Sleeping disorders declared an “international epidemic”

Today in the news: why the world isn’t getting enough sleep; teaching texting in schools; Canada Post warns of email virus; Joseph Gordon-Levitt goes bad for Batman; and the United States drops bombs on Libya.
By Lia Grainger
Sleeping disorders declared an “international epidemic” Getty Images

Sleep problems are an international epidemic, say a global team of doctors. According to new data from the World Association of Sleep Medicine, 45 percent of the earth’s population suffer from some sort of sleep disorder, like insomnia, sleep apnea, or restless legs syndrome. Women are affected more than men: 35 percent of females have trouble falling asleep, compared to 25 percent of males.

In a world of text messages and tweets, clearly conveying a message in only a few words or letters is an invaluable skill. In a recent New York Times editorial, one teacher explains why he thinks this sort of succinct writing should be taught in schools. Should first year university students be taking “Online Commenting 101?” Click here to find out.

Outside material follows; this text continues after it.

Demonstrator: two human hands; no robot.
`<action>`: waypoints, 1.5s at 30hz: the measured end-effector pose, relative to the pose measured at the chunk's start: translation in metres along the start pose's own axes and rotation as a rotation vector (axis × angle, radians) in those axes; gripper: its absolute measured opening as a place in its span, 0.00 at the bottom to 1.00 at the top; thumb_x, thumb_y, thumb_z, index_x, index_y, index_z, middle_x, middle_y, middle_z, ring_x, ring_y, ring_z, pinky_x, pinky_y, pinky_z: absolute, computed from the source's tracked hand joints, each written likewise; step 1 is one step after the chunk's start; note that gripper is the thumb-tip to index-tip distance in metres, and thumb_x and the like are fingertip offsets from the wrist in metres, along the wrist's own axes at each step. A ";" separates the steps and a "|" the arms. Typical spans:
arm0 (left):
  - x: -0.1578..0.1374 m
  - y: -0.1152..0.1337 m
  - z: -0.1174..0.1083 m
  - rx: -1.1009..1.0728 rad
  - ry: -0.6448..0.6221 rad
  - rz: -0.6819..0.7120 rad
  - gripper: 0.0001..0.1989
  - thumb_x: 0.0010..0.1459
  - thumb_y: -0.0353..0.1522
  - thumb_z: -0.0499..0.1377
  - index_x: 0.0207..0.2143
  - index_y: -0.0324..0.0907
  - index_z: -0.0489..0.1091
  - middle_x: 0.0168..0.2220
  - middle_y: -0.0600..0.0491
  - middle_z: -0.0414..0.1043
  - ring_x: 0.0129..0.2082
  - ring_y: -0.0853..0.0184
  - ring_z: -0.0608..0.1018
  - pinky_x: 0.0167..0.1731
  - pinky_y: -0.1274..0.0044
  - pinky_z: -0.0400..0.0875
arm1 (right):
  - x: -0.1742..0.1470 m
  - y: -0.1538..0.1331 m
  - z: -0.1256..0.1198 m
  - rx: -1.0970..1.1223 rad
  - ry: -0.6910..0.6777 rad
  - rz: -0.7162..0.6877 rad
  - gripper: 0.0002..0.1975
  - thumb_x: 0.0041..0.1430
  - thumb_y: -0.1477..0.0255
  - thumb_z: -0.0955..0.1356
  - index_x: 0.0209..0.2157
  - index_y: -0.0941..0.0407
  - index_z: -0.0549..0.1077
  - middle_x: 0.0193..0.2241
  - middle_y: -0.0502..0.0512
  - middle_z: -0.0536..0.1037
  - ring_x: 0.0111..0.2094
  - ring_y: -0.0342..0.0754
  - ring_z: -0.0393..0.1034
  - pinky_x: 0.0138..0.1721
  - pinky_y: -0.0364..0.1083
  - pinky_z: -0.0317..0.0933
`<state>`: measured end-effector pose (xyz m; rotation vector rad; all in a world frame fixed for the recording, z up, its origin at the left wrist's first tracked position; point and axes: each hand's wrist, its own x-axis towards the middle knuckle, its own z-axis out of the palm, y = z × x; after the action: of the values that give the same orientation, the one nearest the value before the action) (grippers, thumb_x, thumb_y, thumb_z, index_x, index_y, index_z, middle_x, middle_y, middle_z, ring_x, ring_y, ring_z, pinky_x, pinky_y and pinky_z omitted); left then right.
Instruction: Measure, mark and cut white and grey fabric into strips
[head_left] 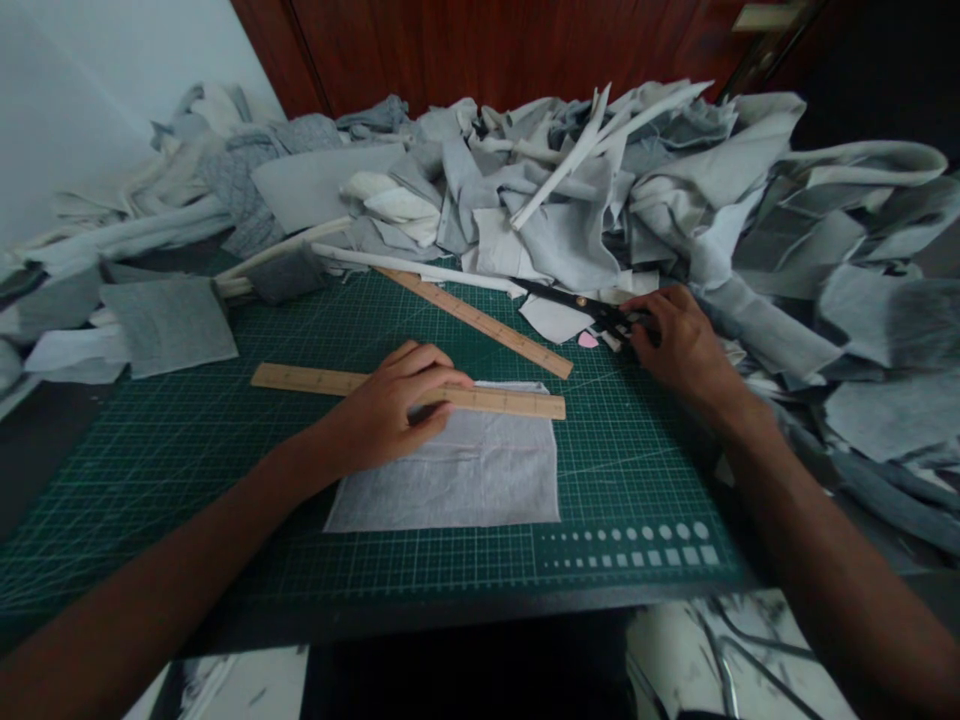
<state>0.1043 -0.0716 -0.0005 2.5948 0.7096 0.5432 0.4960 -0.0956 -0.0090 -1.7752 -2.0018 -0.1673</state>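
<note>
My left hand (401,405) is closed on a wooden ruler (517,402), thumb below its near edge and fingers over the far side. The ruler lies across the upper part of a light grey piece of cloth (480,480), which has faint lines on it and lies flat. To the right, my right hand (679,345) has its fingers curled at the handles of black scissors (581,300). Their blades point left and rest by the scraps. A small pink piece of tailor's chalk (588,340) sits beside the handles. The fingertips of my right hand are partly hidden.
A green cutting mat (300,560) with a grid covers the table. A second wooden ruler (480,320) lies slanted behind the cloth. Heaps of grey and white fabric scraps (420,190) line the back and right. A square grey scrap (171,325) lies at the left.
</note>
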 end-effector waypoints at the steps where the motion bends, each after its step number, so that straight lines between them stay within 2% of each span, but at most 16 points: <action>1: 0.000 0.000 0.000 -0.004 -0.004 0.007 0.14 0.70 0.32 0.54 0.53 0.42 0.74 0.47 0.48 0.71 0.48 0.58 0.72 0.51 0.66 0.68 | 0.000 0.000 0.000 0.004 0.002 -0.004 0.17 0.64 0.75 0.63 0.52 0.55 0.75 0.48 0.66 0.74 0.52 0.60 0.72 0.56 0.61 0.70; 13: -0.001 -0.001 0.000 0.003 -0.020 0.005 0.13 0.71 0.32 0.54 0.54 0.44 0.73 0.48 0.49 0.70 0.49 0.58 0.71 0.52 0.65 0.67 | 0.002 0.002 0.001 0.012 0.017 0.002 0.15 0.62 0.75 0.65 0.49 0.57 0.76 0.45 0.65 0.74 0.47 0.59 0.73 0.55 0.60 0.71; 18: -0.001 -0.003 0.001 -0.001 -0.025 -0.004 0.14 0.70 0.33 0.54 0.54 0.45 0.73 0.48 0.48 0.71 0.50 0.58 0.71 0.52 0.64 0.68 | -0.002 0.000 0.003 -0.011 0.010 0.039 0.15 0.64 0.73 0.65 0.51 0.55 0.76 0.48 0.67 0.75 0.50 0.64 0.72 0.55 0.65 0.69; 20: 0.000 -0.003 0.001 -0.003 -0.022 0.002 0.13 0.71 0.33 0.54 0.54 0.44 0.73 0.48 0.48 0.71 0.49 0.58 0.71 0.52 0.65 0.68 | -0.005 -0.001 0.002 -0.042 0.004 0.046 0.14 0.64 0.73 0.64 0.49 0.55 0.76 0.46 0.67 0.77 0.50 0.65 0.72 0.55 0.65 0.68; 23: 0.000 -0.002 0.000 -0.005 -0.012 0.018 0.13 0.71 0.32 0.53 0.54 0.44 0.73 0.48 0.49 0.70 0.49 0.59 0.71 0.52 0.66 0.68 | -0.007 0.000 -0.002 -0.092 -0.042 0.010 0.14 0.63 0.74 0.63 0.47 0.56 0.77 0.41 0.65 0.79 0.47 0.63 0.74 0.55 0.64 0.68; 30: 0.000 -0.001 -0.001 -0.008 -0.020 -0.001 0.13 0.71 0.33 0.54 0.54 0.44 0.73 0.48 0.48 0.71 0.49 0.59 0.72 0.52 0.65 0.68 | -0.002 0.015 -0.013 -0.057 -0.217 -0.131 0.19 0.60 0.72 0.67 0.51 0.56 0.77 0.46 0.64 0.80 0.49 0.62 0.76 0.55 0.62 0.70; 39: 0.000 -0.002 -0.001 -0.007 -0.022 0.007 0.13 0.71 0.32 0.53 0.54 0.45 0.73 0.48 0.49 0.70 0.49 0.59 0.71 0.52 0.66 0.68 | -0.008 0.002 -0.024 -0.121 -0.211 -0.050 0.18 0.62 0.72 0.67 0.53 0.56 0.78 0.48 0.63 0.82 0.48 0.62 0.78 0.51 0.60 0.72; 45: -0.002 -0.001 -0.002 -0.012 -0.020 0.027 0.13 0.72 0.33 0.53 0.53 0.42 0.73 0.47 0.48 0.70 0.49 0.59 0.71 0.52 0.67 0.67 | -0.002 0.008 -0.022 -0.188 -0.279 -0.064 0.19 0.57 0.70 0.70 0.50 0.55 0.79 0.46 0.61 0.83 0.44 0.61 0.79 0.46 0.57 0.73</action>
<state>0.1021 -0.0713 0.0000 2.5983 0.6634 0.5281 0.5098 -0.1045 0.0076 -1.9414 -2.3066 -0.1382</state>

Canada Post is warning consumers of a virus email scam being perpetrated in their name. The email looks like an official Canada Post email, but investigators believe that once the attachment is opened, the virus reads the recipient’s online banking information. The mail carrier is advising customers that receive the email to delete it.

We’ve always had a thing for indie-darling-turned-box-office-star Joseph Gordon-Levitt, because lets face it, the man is gosh-darned adorable. But does he have the acting chops to play a bonafide villain? Christopher Nolan thinks so. The director of the Batman Dark Knight flicks has announced that Gordon-Levitt will play the oh-so-sinister Alberto Falcone in the next installment in the series, The Dark Knight Rises. Will we like him as a bad boy? We think so.


American and European forces began air and naval strikes in Libya this weekend, in an UN sanctioned effort to quell Colonel Qaddafi’s attacks on his own people. Qaddafi’s brutality has drawn intense international scrutiny in recent weeks, but this weekend talk turned to military action, as allied military forces targeted Qaddafi’s supporters and allies across the country.